Koskoca bir toplumun yüzyıldır hayatını karartan ulusalcı-militarist bir siyasetin/sloganın tarihçe ve mantığı üzerine ciddi bir hesaplaşmayla gidilememesinin bedeli çok ağır olmuştur. Oysa, askeri sınıf ve kurumların kurucu ideolojisi ve mantığı üzerine odaklanmadan Türkiye’de darbeler ve cunta oluşumlarıyla mücadele edilemez.
Hukuki ve siyasi tedbirler kadar propaganda yoluyla inşa edilen yanlı(ş) bilgi ve algıların da tasfiye edilmesine yönelmek gerekli.
Bu çerçevede Şükrü Hanioğlu’nun Sabah Gazetesi’nde yazdığı “Silahsız Millet” başlıklı yazı (3 Temmuz) Türkiye’deki militarist tahakkümün köklerine dair çok değerli bir analiz.
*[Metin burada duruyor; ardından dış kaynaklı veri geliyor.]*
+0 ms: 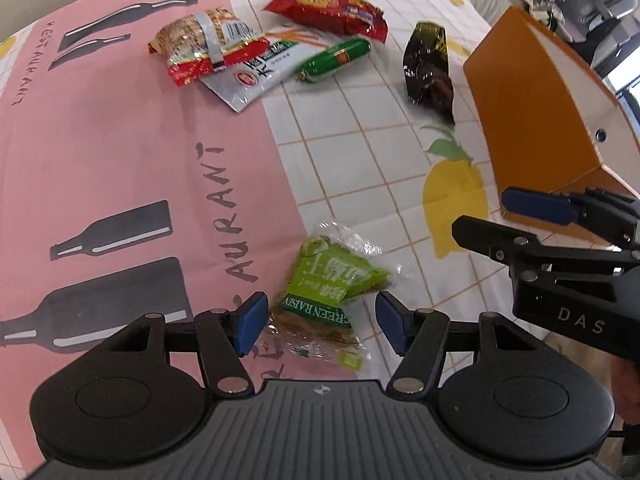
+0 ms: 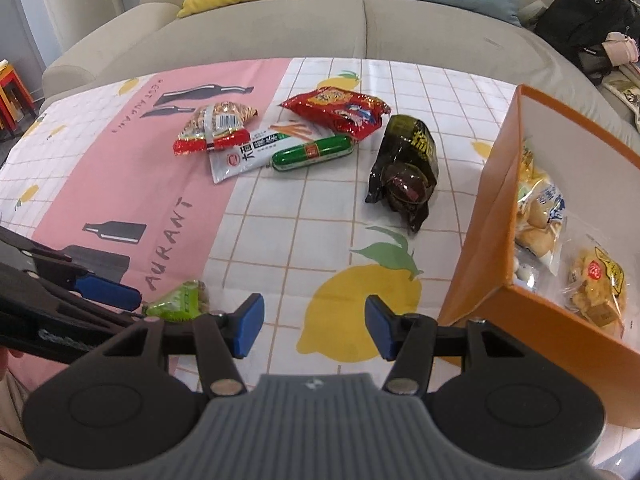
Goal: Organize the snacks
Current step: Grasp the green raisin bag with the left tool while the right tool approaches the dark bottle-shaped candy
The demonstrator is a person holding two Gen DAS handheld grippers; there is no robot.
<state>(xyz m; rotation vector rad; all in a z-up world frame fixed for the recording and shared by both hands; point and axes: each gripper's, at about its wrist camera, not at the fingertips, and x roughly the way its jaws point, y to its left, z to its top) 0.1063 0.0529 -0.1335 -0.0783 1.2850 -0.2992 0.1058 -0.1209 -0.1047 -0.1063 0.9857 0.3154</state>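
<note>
A green raisin packet [image 1: 328,292] lies on the tablecloth at the border of its pink and white parts. My left gripper [image 1: 322,322] hangs low over it, open, blue pads on either side of the packet and clear of it. To its right my right gripper [image 2: 316,326] is open over a printed lemon, with nothing between the pads; it also shows in the left wrist view [image 1: 492,218]. The orange box [image 2: 488,220] stands to the right with several snack packets inside. The raisin packet [image 2: 176,300] appears beside the left gripper's pad [image 2: 108,292].
Farther back lie a peanut packet [image 2: 216,124], a white stick-snack packet [image 2: 248,152], a green sausage [image 2: 312,152], a red packet [image 2: 340,110] and a dark packet [image 2: 408,164]. A grey sofa [image 2: 360,28] with cushions stands behind the table.
</note>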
Hanioğlu, Mekteb-i Harbiye reformunu gerçekleştirmek üzere Osmanlı yönetimi tarafından ülkeye davet edilen Alman askeri strateji kuramcısı Colmar von der Goltz’un “Genç Subaylar” arasında oluşturduğu ideoloji ve misyona dikkat çekiyor.
Goltz’un 1883 yılında yazdığı ve Osmanlıca’ya Millet-i Müsellâha (Silahlı Millet) olarak çevrilen Das Volk in Waffen isimli eserin İttihat Terakki ve Kemalist kadrolar üzerindeki etkisini irdelemesi açısından Hanioğlu’nun yazısı çok güzel malzemeler sunuyor. Birey ve toplumu kişiliksizleştirmek isteyen askeri devlet merkezli psikolojik harekatın tarihçe ve mantığını tartışmaya açmakta daha fazla geç kalınmamalı.